And this is why I am such a firm believer in using technology in the classroom.  When used well, technology allows us to open up our classroom doors to the world outside, to explore real world learning, and to in turn, learn from experts in the field.  Learning becomes purposefully, contextualized, and meaningful. Technology helps us connect our students with their world.

Thursday, November 21, 2013

All About EdCamp

I must confess that I still consider myself to be an EdCamp newbie.  I attended my first EdCamp last May at the University of Pennsylvania.  EdCamp Philly.  Wow! I had heard of the unconference style of professional development before, but I could have never imagined how life-changing attending that first conference would be.  It is not hyperbole to state that EdCamp changed the way that I thought not only about professional development, but how I thought about my teaching style.
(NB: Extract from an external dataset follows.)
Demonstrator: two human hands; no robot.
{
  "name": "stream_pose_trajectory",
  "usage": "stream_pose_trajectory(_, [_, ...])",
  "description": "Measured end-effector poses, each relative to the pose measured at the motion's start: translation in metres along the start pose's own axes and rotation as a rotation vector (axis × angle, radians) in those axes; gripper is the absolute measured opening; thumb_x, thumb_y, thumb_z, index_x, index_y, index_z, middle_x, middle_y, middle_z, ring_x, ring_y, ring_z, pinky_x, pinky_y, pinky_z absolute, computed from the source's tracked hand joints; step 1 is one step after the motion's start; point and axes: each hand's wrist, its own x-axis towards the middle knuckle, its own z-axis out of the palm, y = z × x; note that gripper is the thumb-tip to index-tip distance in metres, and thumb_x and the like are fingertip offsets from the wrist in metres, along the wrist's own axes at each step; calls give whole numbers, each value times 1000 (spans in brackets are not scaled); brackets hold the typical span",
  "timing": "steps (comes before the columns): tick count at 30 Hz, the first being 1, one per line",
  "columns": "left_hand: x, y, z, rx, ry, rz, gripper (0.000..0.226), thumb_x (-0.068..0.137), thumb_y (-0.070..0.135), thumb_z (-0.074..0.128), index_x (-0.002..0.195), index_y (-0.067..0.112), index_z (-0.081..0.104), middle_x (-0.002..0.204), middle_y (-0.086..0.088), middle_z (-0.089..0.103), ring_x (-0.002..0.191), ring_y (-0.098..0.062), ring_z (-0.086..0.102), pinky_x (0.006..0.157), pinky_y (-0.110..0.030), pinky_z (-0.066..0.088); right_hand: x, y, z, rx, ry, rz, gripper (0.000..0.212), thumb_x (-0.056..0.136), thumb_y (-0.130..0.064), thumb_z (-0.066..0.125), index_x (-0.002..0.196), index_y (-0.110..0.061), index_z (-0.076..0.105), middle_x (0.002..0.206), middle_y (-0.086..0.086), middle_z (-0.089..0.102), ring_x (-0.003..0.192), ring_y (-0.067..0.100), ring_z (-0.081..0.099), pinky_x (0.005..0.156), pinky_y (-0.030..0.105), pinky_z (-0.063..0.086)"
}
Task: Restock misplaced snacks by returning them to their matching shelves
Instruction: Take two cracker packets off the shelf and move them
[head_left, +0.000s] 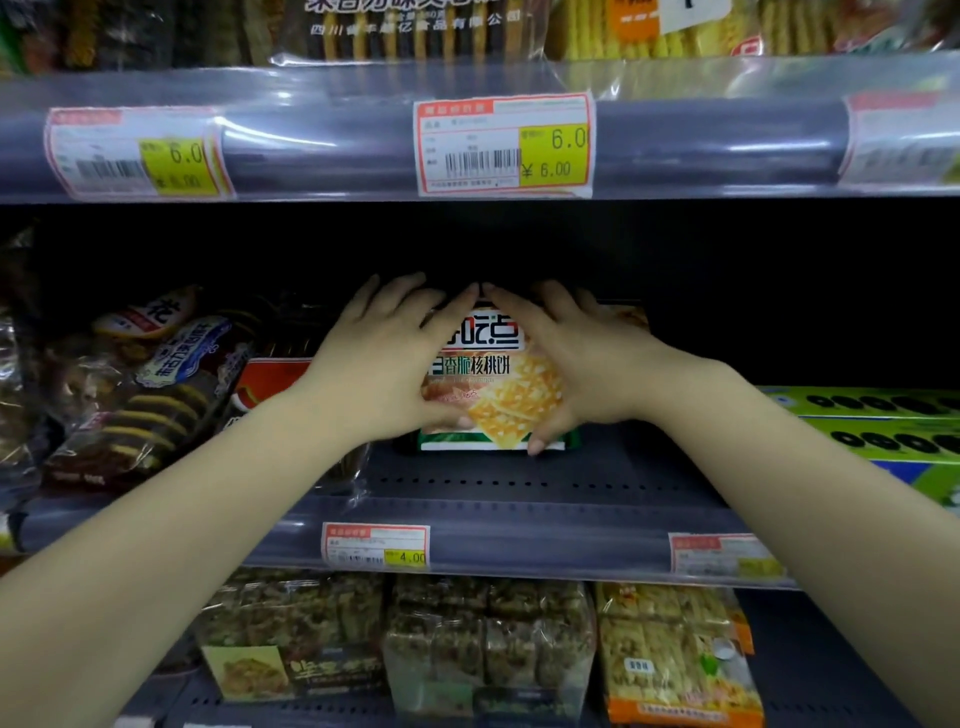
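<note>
Both arms reached forward into the middle shelf (519, 478), forearms angled inward so the hands met over a walnut-biscuit packet (498, 395). The left hand (384, 358) lay on the packet's left side, fingers (410, 296) spread and stretched toward the dark back of the shelf, its thumb curled under along the packet's lower left edge. The right hand (576, 358) mirrored it on the right side, fingers straight and a little apart, its thumb bent down to the packet's lower right corner. The two index fingertips nearly touched above the packet's top edge.

The packet stood on the perforated shelf floor, set back from the front lip, tilted slightly with its printed face toward the camera. A bare strip of shelf floor lay in front of it, up to the rail carrying a price tag (376, 545). On the left, dark cookie packets (145, 410) crowded close, and a red-topped pack (270, 379) sat just beside the left wrist. On the right, green boxes (878, 421) lay well apart from the packet, with open shelf floor between. Overhead, the upper shelf's rail with its price labels (504, 145) left dark clearance above the hands.
</note>
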Motion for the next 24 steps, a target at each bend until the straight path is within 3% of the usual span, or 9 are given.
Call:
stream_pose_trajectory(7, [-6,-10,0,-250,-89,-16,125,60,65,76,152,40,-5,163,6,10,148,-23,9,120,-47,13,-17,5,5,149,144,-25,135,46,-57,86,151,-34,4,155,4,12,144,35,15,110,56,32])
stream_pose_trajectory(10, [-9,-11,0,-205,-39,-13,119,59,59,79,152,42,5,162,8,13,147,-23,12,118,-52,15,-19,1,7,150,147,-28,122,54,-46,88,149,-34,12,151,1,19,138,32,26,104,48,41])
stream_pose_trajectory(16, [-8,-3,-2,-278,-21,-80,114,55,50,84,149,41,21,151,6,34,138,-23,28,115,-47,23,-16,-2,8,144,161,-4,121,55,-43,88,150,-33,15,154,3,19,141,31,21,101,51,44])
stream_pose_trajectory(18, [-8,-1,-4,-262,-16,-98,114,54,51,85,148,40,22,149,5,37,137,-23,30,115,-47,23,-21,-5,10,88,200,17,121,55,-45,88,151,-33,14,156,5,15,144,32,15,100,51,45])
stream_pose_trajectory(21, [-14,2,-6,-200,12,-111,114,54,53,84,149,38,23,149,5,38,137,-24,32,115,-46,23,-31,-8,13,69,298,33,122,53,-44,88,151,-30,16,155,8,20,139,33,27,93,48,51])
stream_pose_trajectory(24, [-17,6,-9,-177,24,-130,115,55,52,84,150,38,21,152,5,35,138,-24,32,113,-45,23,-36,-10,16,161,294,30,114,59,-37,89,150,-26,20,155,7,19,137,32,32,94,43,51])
The connections and collaborations that I made at the first conference really spurred me to become more involved in helping other newbies find the conversations and resources that I had at my first EdCamp.  So, that's why I volunteered to help plan the 2014 EdCamp Philly.

Our first in-person get together was this past Friday, and I must confess, I felt more than a bit nervous.  I was asked to sit down with Kevin Jarrett, Mary Beth Hertz, Kim Sivick, and so many of the enthusiastic and engaged educators that I have been following online for years.  Who was I?!  (In case you were wondering, that's me in the stripes.) I felt like a teenage fan girl sitting at the table with so many well-connected teachers.  But I should have known better.  Not only did this group welcome me, but the same sense of excitement about learning and collaborating with one another that I felt at that first EdCamp was palpable around the planning table.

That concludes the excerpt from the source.